§ Exercise objective
The expected response is the full listing, retyped exactly, without its images.

§ Data section
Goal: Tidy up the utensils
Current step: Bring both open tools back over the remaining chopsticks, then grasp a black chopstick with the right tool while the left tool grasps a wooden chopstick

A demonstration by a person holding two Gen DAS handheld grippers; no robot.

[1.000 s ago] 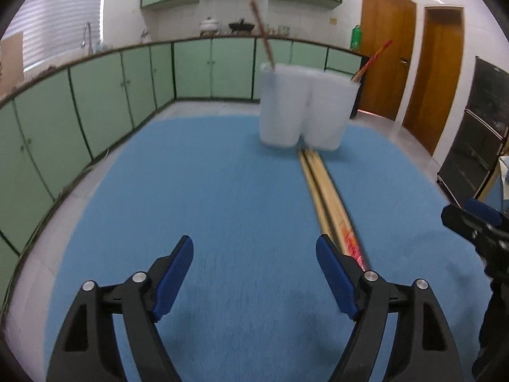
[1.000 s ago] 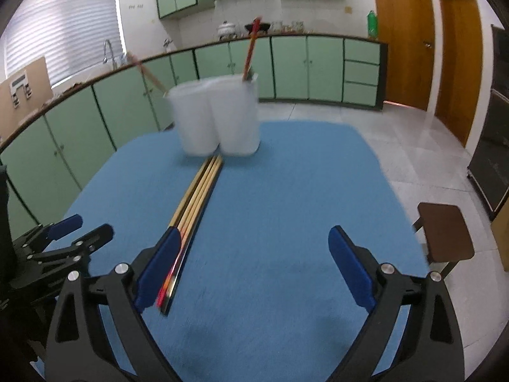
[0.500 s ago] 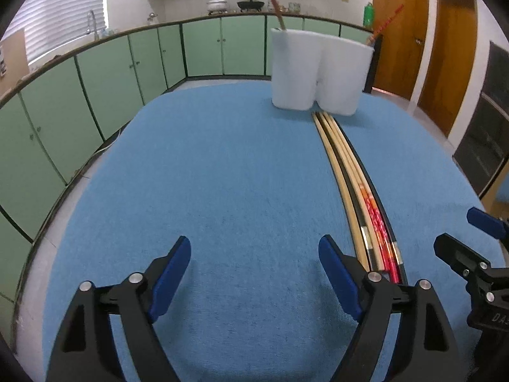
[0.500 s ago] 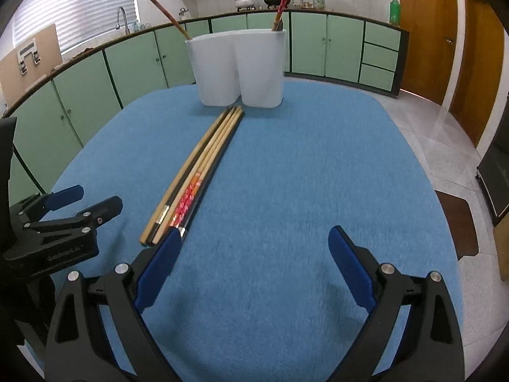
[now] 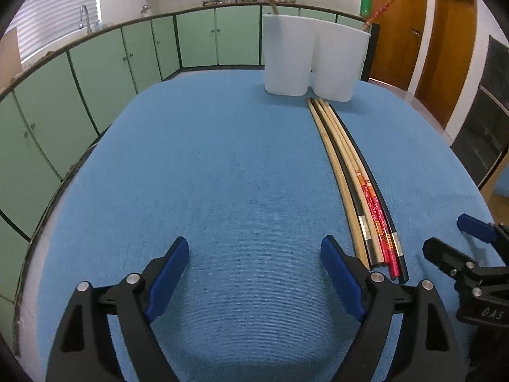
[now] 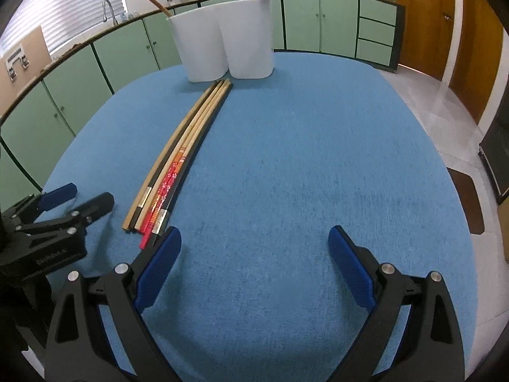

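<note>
Long wooden chopsticks [image 5: 346, 172], pale, black and red-patterned, lie bundled side by side on the blue cloth-covered worktop [image 5: 222, 172], tips just short of the white two-compartment plastic holder [image 5: 313, 59] at the far edge, which has a chopstick in each compartment. The left gripper [image 5: 254, 270] hovers with jaws spread wide and empty, bare cloth ahead. The right gripper [image 6: 254, 259] is equally wide and empty, its left jaw just beside the bundle's near ends.

Chopsticks [image 5: 350, 172] lie bundled right of frame centre on the table [image 5: 206, 175], tips touching the holder [image 5: 315, 60] at upper centre.
</note>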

§ Task response
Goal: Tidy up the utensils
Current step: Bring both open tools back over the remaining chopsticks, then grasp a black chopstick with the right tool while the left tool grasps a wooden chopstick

A demonstration by a person holding two Gen DAS handheld grippers; no robot.

[1.000 s ago] 
[1.000 s ago] 
[0.500 s ago] 
[0.500 s ago] 
[now] 
[now] 

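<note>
Long wooden chopsticks [image 5: 346, 172], pale, black and red-patterned, lie bundled side by side on the blue cloth-covered worktop [image 5: 222, 172], tips just short of the white two-compartment plastic holder [image 5: 313, 59] at the far edge, which has a chopstick in each compartment. The left gripper [image 5: 254, 270] hovers with jaws spread wide and empty, bare cloth ahead. The right gripper [image 6: 254, 259] is equally wide and empty, its left jaw just beside the bundle's near ends.

Chopsticks [image 5: 350, 172] lie bundled right of frame centre on the table [image 5: 206, 175], tips touching the holder [image 5: 315, 60] at upper centre.
</note>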

This completes the required output.